## TASK STATEMENT
Bring together all lines from the listing below that contain the string "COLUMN".

## INFORMATION SUPPLIED
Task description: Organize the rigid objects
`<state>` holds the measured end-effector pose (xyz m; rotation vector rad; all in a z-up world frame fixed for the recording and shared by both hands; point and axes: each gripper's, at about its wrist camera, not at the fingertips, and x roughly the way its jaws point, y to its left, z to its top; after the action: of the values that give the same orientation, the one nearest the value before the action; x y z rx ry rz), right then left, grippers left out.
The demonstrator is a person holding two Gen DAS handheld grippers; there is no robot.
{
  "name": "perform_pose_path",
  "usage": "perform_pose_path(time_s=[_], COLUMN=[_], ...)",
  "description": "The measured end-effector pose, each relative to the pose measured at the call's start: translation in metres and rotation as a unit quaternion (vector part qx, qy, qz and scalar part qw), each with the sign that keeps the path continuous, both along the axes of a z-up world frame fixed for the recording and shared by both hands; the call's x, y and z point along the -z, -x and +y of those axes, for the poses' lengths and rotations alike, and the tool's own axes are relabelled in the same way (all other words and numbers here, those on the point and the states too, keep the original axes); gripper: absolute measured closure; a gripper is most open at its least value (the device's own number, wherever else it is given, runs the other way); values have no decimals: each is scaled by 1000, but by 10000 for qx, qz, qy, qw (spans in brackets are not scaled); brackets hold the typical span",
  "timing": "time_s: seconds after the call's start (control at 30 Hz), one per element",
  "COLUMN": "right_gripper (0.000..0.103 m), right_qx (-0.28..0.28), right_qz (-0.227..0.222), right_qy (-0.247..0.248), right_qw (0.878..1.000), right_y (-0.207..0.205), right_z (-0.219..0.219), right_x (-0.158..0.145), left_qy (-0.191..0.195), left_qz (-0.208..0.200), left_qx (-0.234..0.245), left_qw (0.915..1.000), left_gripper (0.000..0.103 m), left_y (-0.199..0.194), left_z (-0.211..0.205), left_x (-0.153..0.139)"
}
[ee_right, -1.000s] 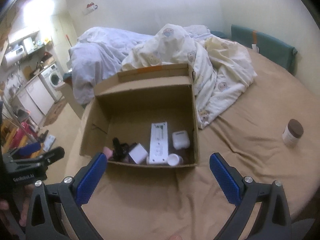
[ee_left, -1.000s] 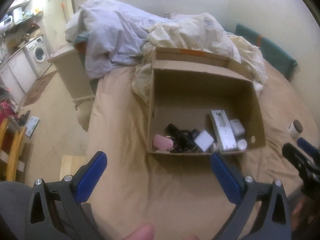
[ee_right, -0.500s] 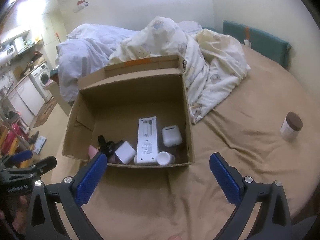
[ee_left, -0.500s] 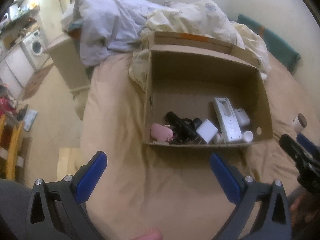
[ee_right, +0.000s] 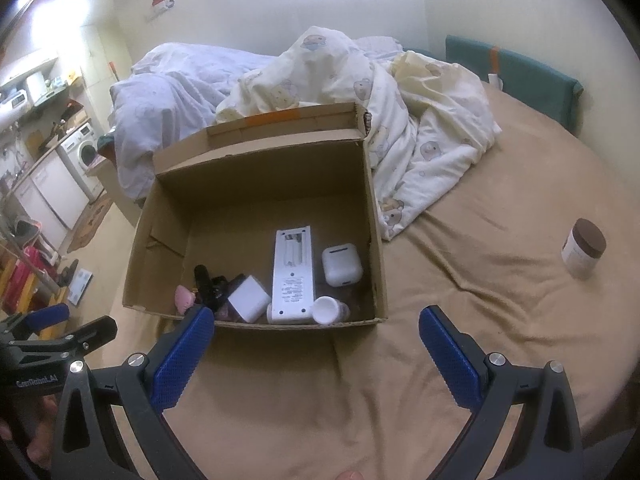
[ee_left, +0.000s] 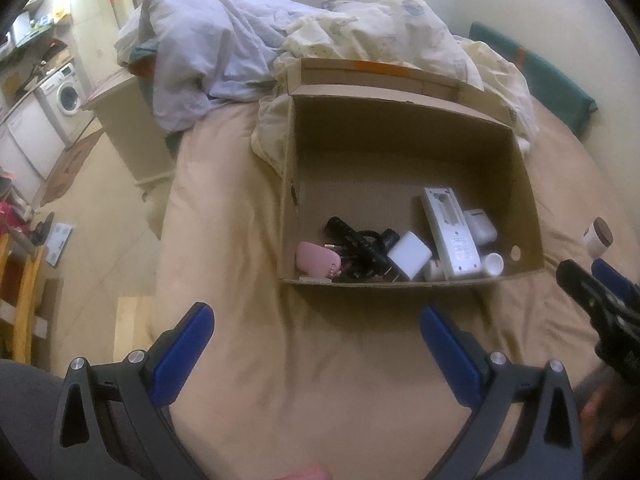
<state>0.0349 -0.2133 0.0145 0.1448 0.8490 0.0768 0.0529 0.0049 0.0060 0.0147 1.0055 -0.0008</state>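
So both grippers are hanging over the tan bed with nothing in them. The left gripper has its blue pads spread wide, and the right gripper is spread just as wide, both aimed at the cardboard box sitting on the bed in front of them.

Most of the stuff is in the box, bunched up along the near wall: a long white remote lying flat, a white earbud case just beside it on the right, a white charger cube on its left, a small white round bottle at the near end of the remote, a pink pouch in the near left corner, and some black gadget tangled between the pouch and the cube, can't really tell what it is.

One thing sits outside: a white jar with a brown lid, upright on the bed, well apart from the box on the right.

A rumpled duvet is piled right behind the box.
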Motion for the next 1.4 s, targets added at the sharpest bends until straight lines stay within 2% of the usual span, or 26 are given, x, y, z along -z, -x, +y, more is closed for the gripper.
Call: perform_pose_path(time_s=[1.4], right_gripper=[0], right_qx=[-46], right_qz=[54], right_qy=[3], right_qw=[10000], right_y=[0], right_z=[3], right_x=[1], left_qy=[62], left_qz=[78], left_qx=[6], left_qw=[9999], left_gripper=[0], left_y=[0], left_z=[0], left_x=[2])
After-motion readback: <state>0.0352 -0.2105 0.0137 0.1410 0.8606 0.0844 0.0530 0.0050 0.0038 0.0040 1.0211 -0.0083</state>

## RESPONSE
  "usage": "perform_pose_path(time_s=[_], COLUMN=[_], ...)",
  "COLUMN": "right_gripper (0.000..0.103 m), right_qx (-0.28..0.28), right_qz (-0.227..0.222), right_qy (-0.247..0.248), right_qw (0.878..1.000), right_y (-0.207..0.205), right_z (-0.219..0.219), right_x (-0.158..0.145), left_qy (-0.191..0.195), left_qz (-0.208..0.200), left_qx (-0.234..0.245), left_qw (0.915..1.000), left_gripper (0.000..0.103 m), left_y (-0.199..0.194), left_z (-0.211..0.205), left_x (-0.153..0.139)"

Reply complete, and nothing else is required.